• ASSIGNMENT: Could you copy exactly the lines from the one containing "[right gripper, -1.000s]" through the last line of the records, leaving out every picture?

Records from a dataset:
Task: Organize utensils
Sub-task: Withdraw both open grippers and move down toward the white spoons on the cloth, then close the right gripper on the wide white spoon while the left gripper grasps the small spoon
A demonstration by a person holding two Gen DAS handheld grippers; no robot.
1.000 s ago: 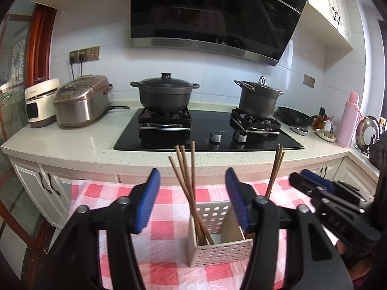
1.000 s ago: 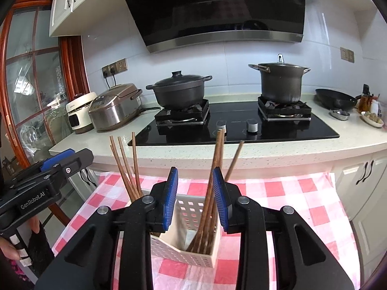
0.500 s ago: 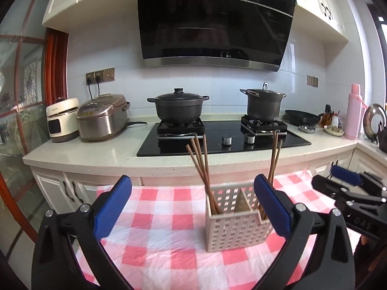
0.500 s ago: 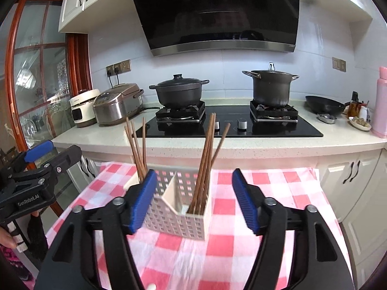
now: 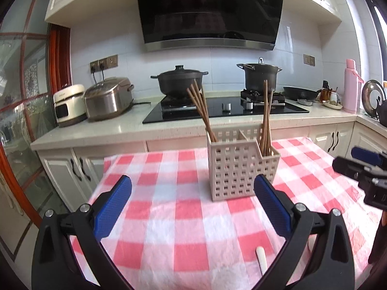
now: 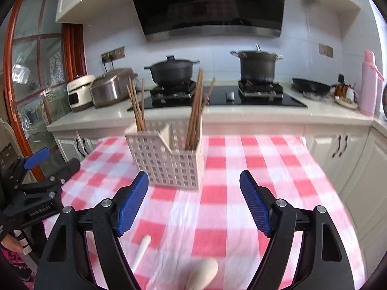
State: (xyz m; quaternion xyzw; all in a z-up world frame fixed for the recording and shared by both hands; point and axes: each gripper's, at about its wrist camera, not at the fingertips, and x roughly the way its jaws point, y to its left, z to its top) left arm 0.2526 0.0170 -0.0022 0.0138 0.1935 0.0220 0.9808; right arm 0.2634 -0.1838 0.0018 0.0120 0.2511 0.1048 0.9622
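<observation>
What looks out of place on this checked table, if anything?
Two pale utensil handles lie loose on the checked cloth near the camera, while every chopstick already stands in the slotted caddy. Nothing looks spilled or broken.

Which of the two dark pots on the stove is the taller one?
The right-hand pot, behind the right chopstick bundle. It is tall and straight-sided; the left pot is low, wide and has a domed, knobbed lid.
</observation>
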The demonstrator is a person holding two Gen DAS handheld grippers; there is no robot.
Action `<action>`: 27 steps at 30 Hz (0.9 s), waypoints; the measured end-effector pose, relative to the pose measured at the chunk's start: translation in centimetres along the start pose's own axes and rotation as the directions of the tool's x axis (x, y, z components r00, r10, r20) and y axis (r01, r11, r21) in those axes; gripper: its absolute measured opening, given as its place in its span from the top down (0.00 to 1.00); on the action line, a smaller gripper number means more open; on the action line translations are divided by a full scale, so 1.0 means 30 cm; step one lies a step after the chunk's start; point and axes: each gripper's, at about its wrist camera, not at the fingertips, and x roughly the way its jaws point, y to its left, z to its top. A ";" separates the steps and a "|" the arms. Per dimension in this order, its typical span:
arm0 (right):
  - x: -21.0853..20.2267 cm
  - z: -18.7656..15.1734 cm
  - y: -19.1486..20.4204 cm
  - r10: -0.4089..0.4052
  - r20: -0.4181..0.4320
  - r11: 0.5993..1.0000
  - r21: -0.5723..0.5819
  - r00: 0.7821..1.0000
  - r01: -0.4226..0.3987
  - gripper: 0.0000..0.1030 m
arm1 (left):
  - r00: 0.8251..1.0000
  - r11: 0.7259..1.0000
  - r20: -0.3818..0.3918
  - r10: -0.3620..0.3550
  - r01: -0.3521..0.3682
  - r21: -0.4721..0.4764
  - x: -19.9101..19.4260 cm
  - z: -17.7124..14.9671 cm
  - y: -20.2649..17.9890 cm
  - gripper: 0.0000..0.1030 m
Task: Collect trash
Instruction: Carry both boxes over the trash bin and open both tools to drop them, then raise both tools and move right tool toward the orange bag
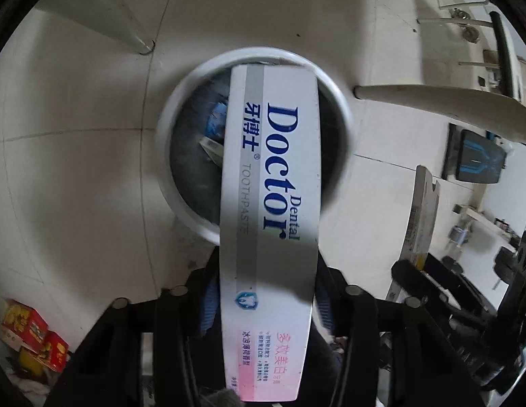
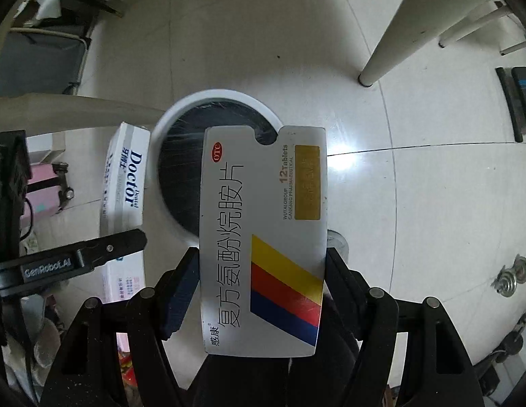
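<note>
1. Toothpaste box (image 1: 269, 203), white with blue "Doctor Dental" lettering, is clamped at its near end by the left gripper (image 1: 268, 291); the blue pads (image 1: 211, 302) press both long sides, so the fingers are closed only to the box's width.
2. The box runs lengthwise away from the left wrist camera, and its far end hangs over the mouth of the white trash bin (image 1: 181, 101), reaching the far rim.
3. Inside the bin, left of the box, a blue scrap and a small carton lie against the dark liner.
4. The medicine box (image 2: 263, 237), white with yellow, red and blue stripes and an "OTC" mark, is gripped at its near half by the right gripper (image 2: 261, 271), fingers pressed against both long edges.
5. Its notched far end overlaps the bin's rim (image 2: 168, 118) in the right wrist view, above the dark opening; the near-right part of the rim is hidden behind it.
6. In that same view the toothpaste box (image 2: 125, 183) and a left finger (image 2: 103, 247) sit just left of the bin, near the medicine box but apart from it.
7. Pale tiled floor (image 2: 415, 203) lies open to the right and beyond the bin.
8. A table leg (image 2: 388, 34) stands far right, and red cartons (image 1: 35, 339) lie near left.
</note>
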 end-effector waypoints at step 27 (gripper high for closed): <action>-0.193 -0.021 0.107 -0.137 0.132 0.983 -0.105 0.982 0.152 0.00 | 0.912 0.959 0.300 0.280 -0.277 -0.055 -0.340 -0.282 0.023 0.09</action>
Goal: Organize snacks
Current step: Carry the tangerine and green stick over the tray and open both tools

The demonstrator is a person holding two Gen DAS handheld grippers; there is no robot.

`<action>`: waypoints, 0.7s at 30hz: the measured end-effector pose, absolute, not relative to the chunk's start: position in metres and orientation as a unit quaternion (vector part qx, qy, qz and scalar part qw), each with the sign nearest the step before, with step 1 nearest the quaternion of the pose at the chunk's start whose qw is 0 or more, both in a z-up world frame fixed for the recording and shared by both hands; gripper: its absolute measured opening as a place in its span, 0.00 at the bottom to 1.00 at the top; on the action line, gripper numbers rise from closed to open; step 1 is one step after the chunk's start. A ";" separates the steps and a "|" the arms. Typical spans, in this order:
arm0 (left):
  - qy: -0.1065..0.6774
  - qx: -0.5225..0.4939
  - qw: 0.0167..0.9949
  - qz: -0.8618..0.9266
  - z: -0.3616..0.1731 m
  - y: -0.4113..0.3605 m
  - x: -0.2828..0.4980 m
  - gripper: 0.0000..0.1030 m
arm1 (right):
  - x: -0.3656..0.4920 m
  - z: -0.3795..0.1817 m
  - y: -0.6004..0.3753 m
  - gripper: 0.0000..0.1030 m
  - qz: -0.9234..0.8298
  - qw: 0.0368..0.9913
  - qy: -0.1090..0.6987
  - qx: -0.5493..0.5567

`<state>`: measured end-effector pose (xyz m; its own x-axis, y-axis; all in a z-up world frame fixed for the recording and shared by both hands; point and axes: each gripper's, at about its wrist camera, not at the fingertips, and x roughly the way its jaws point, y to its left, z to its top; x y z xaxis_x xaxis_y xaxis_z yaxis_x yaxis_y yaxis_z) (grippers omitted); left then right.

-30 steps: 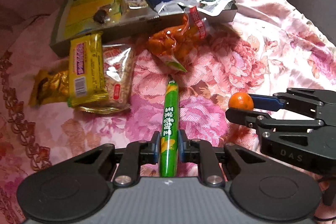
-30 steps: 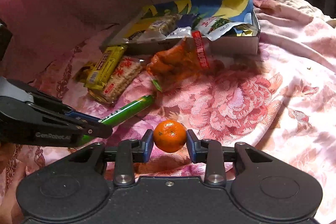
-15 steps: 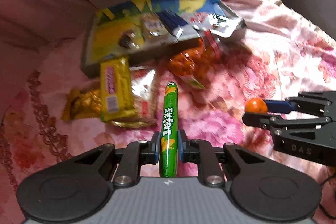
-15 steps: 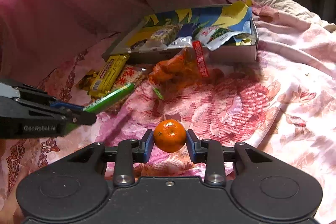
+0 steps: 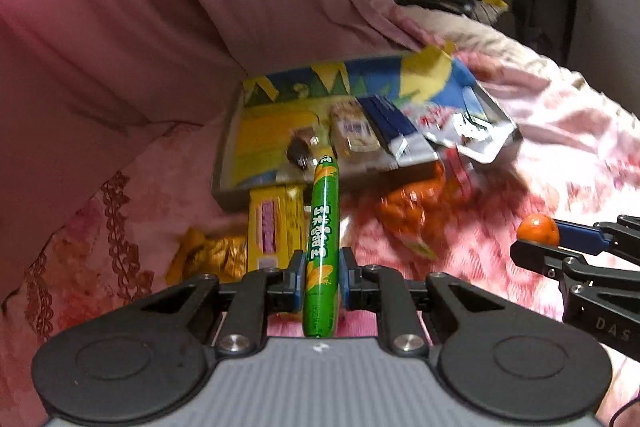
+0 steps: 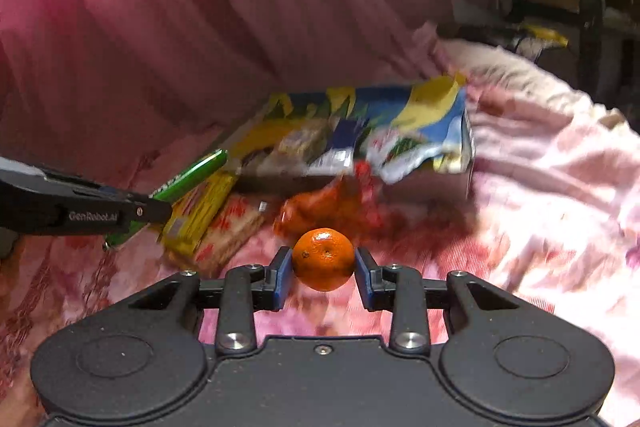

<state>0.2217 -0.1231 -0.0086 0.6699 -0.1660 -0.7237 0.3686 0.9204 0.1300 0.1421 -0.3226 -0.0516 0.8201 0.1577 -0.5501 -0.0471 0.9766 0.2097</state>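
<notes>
Green sausage stick: clamped near its lower end in the left tongs, lifted off the bed, far tip lined up in the left wrist view with the near wall of the snack box. Whether the tip touches the box cannot be told.

Mandarin: pinched between the blue pads of the right tongs, held in the air above the floral bedspread. In the left wrist view it shows well off to the right, apart from the stick.

Snack box: open, printed blue and yellow, lying on the bed with several wrapped packets inside; picture blurred, labels unreadable.

Just in front of the box on the bedspread: a yellow wrapped bar, a gold packet to its left, an orange snack bag to its right.

Behind the box: pink draped cloth.
</notes>
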 end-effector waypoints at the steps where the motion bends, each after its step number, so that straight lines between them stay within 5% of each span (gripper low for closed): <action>1: 0.374 0.131 0.907 -0.145 -0.008 -0.125 0.225 0.17 | 0.146 -0.050 -0.323 0.35 0.052 0.951 0.289 0.094; 21: 0.355 0.050 0.928 -0.102 -0.025 -0.160 0.344 0.17 | 0.266 -0.063 -0.345 0.35 0.003 0.977 0.211 0.034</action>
<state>0.3439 -0.1600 -0.0254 0.7268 -0.1547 -0.6692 0.2253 0.9741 0.0195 0.2656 -0.3454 -0.0633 0.9105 0.0198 -0.4130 0.0090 0.9977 0.0677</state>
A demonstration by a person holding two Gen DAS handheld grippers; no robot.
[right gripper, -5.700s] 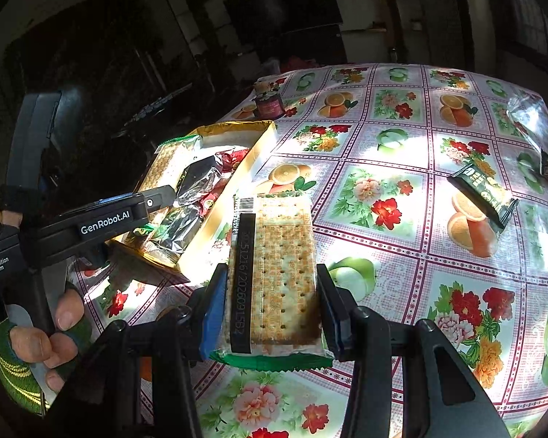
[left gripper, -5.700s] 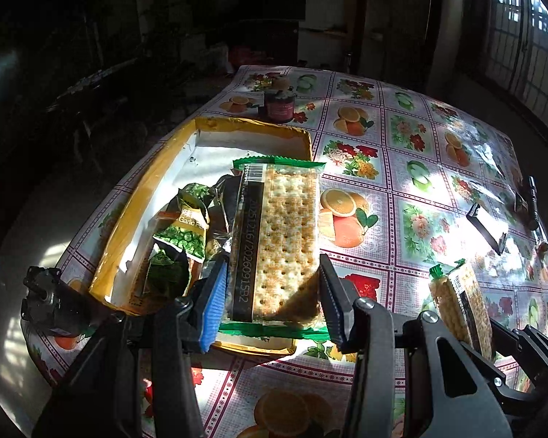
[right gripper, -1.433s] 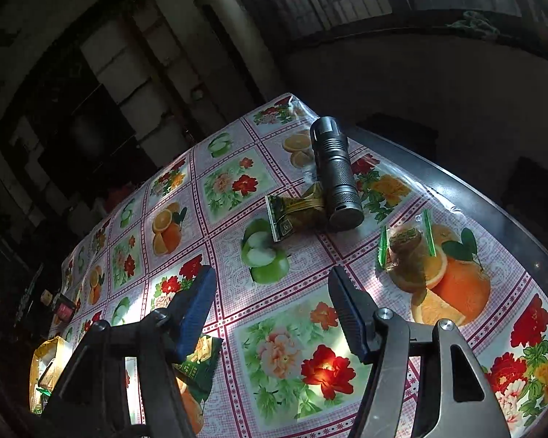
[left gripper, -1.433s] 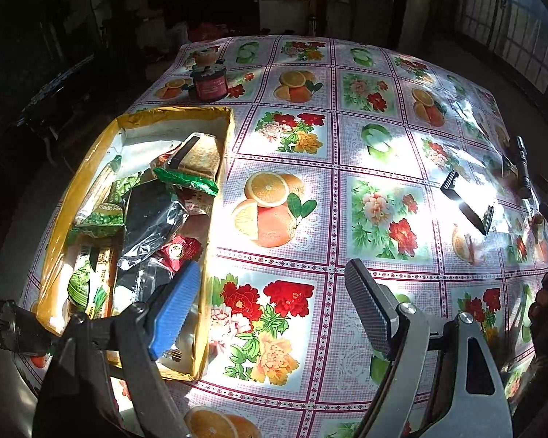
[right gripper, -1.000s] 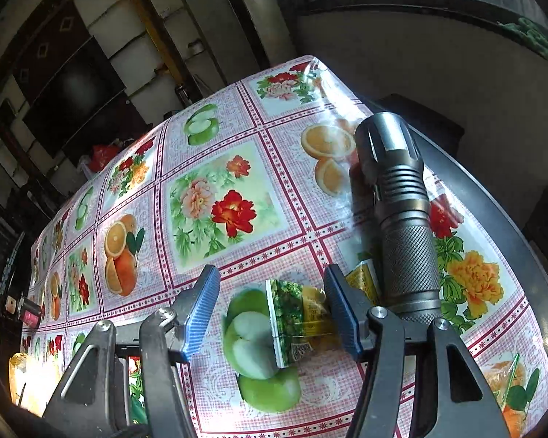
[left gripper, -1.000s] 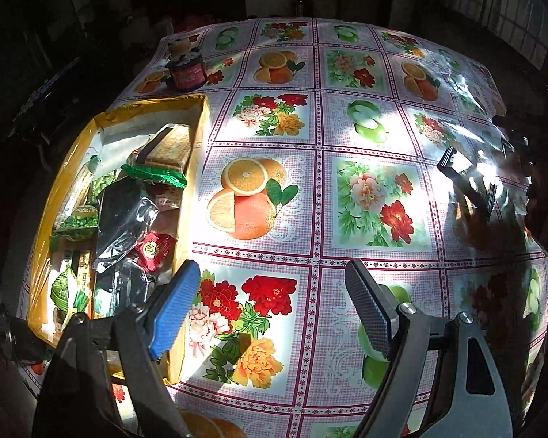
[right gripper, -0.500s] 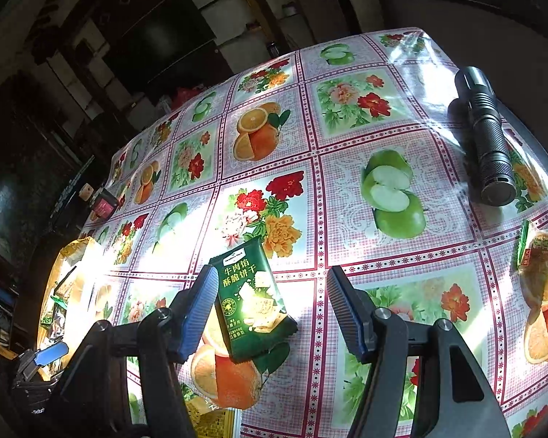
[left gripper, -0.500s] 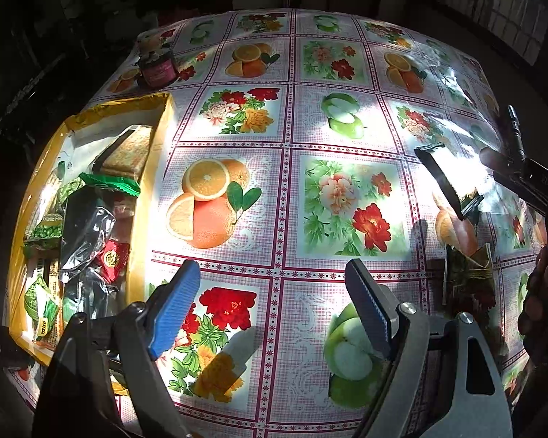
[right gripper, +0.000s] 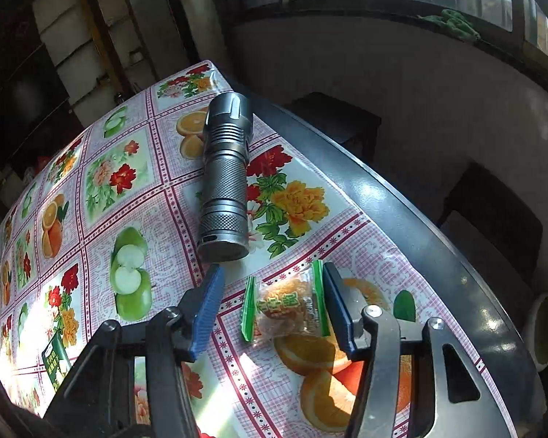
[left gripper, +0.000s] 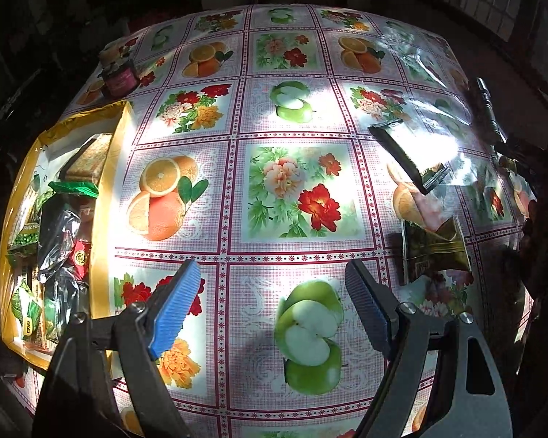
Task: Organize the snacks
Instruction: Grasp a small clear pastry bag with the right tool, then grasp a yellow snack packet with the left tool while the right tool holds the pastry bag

• SOLUTION:
[right gripper, -1.000s] 
[left gripper, -1.000s] 
[right gripper, -0.500s] 
[left gripper, -0.500s] 
[right gripper, +0.000s] 
[left gripper, +0.000s] 
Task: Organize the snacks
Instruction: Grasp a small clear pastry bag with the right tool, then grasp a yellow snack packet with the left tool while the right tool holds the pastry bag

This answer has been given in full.